Backups with rsync
Now for another incredibly interesting post, this time about the rsync.
The rsync man page includes a couple examples for using rsync to back up directory trees, but what do all those options do, really? And just as important, which options do I like best?
Example
rsync -Cavz . arvidsjaur:backup
- -C, –cvs-exclude auto-ignore files in the same way CVS does [includes .svn/ subtrees]
- -a, –archive archive mode; same as -rlptgoD (no -H)
- -r, –recursive recurse into directories
- -l, –links copy symlinks as symlinks
- -p, –perms preserve permissions
- -t, –times preserve times
- -g, –group preserve group
- -o, –owner preserve owner (root only)
- -D, –devices preserve devices (root only)
- -H, –hard-links preserve hard links [“This option can be quite slow, so only use it if you need it.”]

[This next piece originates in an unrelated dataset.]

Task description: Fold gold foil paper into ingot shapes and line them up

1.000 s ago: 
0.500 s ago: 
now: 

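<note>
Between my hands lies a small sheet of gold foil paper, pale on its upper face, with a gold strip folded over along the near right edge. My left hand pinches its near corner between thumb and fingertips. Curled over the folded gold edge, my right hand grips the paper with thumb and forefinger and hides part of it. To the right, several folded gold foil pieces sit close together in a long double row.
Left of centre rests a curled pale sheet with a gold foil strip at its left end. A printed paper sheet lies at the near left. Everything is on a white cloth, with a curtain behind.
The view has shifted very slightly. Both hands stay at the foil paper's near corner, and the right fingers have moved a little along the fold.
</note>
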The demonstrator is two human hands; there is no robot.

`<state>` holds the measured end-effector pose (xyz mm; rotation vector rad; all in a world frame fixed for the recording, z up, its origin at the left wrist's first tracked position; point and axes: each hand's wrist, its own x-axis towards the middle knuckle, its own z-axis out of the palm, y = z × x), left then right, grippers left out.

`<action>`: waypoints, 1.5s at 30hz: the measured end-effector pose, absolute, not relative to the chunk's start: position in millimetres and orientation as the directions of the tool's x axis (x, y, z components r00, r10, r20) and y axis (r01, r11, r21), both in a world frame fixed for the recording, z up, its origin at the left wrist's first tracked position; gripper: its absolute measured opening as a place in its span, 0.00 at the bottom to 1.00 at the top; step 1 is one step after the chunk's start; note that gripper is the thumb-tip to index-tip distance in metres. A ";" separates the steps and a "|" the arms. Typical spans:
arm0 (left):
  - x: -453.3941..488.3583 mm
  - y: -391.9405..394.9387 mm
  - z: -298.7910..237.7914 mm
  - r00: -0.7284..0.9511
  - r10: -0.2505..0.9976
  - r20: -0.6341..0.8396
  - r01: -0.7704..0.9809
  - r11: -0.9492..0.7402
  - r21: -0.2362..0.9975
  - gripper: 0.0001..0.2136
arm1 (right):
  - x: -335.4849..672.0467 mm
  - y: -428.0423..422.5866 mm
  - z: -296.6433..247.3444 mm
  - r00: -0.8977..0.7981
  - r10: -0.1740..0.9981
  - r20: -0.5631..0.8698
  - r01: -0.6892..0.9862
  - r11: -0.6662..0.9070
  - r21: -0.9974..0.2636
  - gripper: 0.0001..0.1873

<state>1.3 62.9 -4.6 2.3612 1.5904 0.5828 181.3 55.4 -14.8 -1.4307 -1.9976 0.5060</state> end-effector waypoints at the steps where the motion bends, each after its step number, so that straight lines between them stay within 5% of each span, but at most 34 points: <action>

- -v, –verbose increase verbosity
- -z, –compress compress file data during the transfer
Other options of note:
- –delete deletes files on the receiving side which aren’t on the sending side, but only if
-r
or-d
is also included, and only for those directories which are being sync’d; always use--dry-run
first to see what would be affected - –exclude any path which matches this simple filter isn’t sync’d
- –progress show progress during transfer [don’t use inside
cron
]
Compare rsync -avz foo:src/bar /data/tmp
and rsync -avz foo:src/bar/ /data/tmp
: the first will create /data/tmp/bar, the second will copy the contents of bar into /data/tmp. Without the tailing slash an additional directory level is created at the destination, with the tailing slash just the contents of the directory are copied. Thus, these are identical:
rsync -av /src/foo /dest
rsync -av /src/foo/ /dest/foo
So for me the command would look something like:
time rsync -Cavz --exclude 'research/gutenberg' --exclude 'research/output' --delete --dry-run /home/steve/data /media/usbdisk/steve/backup
rsync -Cavz --progress --delete --dry-run ~/music/ ideaharbor.org:~/music/
(Make sure you check du -hT
on your destination before you begin.)
There are two different ways rsync
can connect to a remote system. Which method is used is controlled by the number of colons (:’s) included in the source or destination paths. When using a single colon, as in the examples above, rsync will use ssh to connect to the remote machine as the specified user. Hence any commands (such as creating new directories or writing to files) will be run as the specified user. When two colons are used rsync will connect to the rsync daemon (rsyncd) running on the remote machine, and any commands executed will be limited by the permissions of the user rsyncd is running as. rsyncd is configured using the rsyncd.conf file (see `man rsyncd.conf` for details).